Exercise:
Your job with the data below is to output exactly the lines from the one holding "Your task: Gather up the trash" down to the one holding "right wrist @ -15", both included, and no others.

Top of Records for the task

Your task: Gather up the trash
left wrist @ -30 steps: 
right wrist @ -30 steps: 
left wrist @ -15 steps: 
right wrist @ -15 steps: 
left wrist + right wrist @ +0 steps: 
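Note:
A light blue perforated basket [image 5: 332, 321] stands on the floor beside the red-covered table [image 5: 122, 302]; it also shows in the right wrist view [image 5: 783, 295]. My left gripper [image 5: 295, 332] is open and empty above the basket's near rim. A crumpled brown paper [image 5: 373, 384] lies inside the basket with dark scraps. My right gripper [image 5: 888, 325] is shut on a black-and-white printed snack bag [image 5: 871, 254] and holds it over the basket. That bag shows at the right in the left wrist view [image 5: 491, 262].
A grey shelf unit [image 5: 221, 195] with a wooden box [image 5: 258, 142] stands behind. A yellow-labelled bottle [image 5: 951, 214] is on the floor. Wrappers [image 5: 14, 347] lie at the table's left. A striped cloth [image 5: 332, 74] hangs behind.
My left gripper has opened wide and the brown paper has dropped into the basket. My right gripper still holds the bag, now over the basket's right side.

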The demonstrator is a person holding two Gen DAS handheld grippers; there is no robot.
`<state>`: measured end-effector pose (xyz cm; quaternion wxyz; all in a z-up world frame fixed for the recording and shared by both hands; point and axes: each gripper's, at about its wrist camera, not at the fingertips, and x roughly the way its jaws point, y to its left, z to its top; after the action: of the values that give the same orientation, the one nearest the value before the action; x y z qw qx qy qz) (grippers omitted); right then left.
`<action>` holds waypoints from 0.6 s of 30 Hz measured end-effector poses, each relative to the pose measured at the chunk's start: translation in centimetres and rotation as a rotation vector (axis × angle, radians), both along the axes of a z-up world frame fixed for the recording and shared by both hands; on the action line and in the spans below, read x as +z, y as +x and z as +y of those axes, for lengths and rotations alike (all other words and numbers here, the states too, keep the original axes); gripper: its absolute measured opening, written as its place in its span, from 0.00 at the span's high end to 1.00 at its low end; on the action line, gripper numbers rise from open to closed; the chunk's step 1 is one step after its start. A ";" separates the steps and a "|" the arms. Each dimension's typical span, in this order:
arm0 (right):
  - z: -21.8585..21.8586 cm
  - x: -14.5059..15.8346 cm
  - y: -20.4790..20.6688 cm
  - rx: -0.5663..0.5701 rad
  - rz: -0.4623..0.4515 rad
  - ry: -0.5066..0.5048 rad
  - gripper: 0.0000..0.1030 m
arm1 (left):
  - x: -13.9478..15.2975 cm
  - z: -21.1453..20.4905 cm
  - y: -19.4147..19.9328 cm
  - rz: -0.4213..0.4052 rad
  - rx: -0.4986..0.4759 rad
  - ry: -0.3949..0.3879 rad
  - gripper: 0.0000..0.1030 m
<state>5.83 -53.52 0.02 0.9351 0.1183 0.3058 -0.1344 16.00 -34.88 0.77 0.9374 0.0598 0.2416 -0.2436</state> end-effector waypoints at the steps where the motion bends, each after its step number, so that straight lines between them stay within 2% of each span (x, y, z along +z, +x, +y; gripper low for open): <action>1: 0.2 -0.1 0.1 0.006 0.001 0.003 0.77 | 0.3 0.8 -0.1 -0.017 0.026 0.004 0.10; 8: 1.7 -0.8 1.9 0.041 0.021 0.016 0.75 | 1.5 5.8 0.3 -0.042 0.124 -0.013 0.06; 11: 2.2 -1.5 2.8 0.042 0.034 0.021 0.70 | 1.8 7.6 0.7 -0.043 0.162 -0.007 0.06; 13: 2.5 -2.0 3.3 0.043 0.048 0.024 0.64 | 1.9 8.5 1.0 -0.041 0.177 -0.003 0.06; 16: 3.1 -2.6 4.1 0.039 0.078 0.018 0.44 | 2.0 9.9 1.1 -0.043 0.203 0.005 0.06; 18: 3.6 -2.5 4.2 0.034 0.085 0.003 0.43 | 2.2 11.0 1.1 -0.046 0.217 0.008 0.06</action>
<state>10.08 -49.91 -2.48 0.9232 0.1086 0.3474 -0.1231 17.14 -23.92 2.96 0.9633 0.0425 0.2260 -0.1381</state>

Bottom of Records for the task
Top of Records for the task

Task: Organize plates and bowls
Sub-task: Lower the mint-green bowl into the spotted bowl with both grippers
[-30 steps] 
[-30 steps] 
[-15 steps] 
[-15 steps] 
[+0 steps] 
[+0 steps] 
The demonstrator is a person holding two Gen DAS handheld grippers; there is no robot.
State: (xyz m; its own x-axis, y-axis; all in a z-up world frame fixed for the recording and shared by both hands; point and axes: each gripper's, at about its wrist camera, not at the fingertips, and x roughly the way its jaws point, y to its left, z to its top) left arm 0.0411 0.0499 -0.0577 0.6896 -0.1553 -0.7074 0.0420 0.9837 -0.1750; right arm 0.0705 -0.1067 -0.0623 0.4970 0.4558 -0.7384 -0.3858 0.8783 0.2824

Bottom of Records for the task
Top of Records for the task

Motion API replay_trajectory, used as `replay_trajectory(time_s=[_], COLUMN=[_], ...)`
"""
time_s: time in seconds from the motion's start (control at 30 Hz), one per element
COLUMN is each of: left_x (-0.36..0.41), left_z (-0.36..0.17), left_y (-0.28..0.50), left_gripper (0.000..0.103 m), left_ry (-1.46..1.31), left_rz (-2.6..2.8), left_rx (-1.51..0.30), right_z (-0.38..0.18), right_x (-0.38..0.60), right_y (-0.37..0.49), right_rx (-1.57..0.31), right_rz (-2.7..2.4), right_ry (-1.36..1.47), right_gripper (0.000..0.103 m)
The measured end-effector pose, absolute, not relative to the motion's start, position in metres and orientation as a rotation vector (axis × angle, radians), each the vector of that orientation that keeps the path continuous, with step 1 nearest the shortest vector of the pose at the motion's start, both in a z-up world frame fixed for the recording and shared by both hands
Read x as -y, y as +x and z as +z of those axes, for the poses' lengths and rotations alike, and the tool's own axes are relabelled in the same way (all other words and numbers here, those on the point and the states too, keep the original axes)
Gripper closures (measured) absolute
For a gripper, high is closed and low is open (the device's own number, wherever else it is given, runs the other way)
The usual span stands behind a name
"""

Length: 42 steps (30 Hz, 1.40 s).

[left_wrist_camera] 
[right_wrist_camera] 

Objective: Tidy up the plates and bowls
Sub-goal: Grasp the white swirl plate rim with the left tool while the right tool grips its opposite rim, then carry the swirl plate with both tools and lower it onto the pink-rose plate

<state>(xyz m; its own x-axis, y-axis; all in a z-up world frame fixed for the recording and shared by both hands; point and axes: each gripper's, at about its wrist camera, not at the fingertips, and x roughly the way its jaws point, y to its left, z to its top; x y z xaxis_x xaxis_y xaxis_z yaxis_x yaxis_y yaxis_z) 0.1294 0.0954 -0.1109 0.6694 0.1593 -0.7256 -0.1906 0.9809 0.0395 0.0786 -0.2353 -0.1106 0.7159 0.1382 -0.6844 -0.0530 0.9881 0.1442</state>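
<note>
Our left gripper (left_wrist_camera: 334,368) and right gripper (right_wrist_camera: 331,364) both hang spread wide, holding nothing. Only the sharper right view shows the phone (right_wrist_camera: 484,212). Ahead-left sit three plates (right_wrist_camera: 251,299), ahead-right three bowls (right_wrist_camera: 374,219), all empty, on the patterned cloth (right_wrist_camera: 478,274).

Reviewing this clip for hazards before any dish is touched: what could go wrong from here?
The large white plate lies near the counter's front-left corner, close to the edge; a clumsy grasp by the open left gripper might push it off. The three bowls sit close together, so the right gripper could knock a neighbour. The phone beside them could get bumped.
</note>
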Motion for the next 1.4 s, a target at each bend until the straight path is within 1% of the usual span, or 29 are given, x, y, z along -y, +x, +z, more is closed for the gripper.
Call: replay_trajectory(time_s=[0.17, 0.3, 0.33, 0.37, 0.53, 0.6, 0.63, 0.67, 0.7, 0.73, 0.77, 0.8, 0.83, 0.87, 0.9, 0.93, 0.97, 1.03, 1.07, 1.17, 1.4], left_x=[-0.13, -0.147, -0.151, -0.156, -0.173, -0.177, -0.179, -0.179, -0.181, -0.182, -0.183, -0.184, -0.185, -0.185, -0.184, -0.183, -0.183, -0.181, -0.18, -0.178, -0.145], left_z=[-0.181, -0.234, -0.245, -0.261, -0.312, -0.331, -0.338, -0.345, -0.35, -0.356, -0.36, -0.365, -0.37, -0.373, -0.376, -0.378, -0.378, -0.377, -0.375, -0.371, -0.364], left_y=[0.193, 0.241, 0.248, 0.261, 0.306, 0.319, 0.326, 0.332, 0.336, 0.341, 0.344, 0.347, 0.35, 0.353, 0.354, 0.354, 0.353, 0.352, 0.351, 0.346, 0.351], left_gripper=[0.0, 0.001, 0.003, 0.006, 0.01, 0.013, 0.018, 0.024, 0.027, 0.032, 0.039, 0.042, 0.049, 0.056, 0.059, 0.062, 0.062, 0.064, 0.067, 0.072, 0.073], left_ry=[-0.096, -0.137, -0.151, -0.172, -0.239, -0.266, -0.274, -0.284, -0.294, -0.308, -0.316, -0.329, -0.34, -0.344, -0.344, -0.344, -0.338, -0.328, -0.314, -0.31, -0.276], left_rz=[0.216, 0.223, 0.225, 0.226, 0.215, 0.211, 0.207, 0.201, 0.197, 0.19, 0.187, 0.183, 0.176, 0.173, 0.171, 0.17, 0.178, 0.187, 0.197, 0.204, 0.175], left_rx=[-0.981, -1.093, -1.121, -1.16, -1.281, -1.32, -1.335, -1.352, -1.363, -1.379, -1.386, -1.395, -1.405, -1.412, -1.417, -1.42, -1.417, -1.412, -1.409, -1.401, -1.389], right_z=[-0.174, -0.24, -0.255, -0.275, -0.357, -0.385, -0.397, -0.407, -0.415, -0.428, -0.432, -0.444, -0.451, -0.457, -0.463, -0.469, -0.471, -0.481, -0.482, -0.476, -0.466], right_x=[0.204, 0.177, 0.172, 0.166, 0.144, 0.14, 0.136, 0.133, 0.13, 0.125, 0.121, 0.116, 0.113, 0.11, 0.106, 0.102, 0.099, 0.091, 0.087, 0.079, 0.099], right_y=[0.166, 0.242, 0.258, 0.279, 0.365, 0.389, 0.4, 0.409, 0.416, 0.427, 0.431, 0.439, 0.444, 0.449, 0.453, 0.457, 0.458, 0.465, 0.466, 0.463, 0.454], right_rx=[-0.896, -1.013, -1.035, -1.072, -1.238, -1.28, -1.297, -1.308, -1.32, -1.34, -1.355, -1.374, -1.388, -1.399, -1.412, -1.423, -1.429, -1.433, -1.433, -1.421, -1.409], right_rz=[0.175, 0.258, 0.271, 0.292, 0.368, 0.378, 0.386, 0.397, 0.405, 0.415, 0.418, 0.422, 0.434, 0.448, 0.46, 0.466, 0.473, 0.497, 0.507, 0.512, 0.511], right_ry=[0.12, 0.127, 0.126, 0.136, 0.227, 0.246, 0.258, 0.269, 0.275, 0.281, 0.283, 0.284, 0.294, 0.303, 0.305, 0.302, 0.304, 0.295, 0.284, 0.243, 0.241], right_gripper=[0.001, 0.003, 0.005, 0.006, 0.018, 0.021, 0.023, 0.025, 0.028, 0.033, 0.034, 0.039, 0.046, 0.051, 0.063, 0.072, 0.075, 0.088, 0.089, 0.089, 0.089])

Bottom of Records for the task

Solution below:
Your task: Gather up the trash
left wrist @ -30 steps: 
right wrist @ -30 steps: 
left wrist @ -15 steps: 
right wrist @ -15 steps: 

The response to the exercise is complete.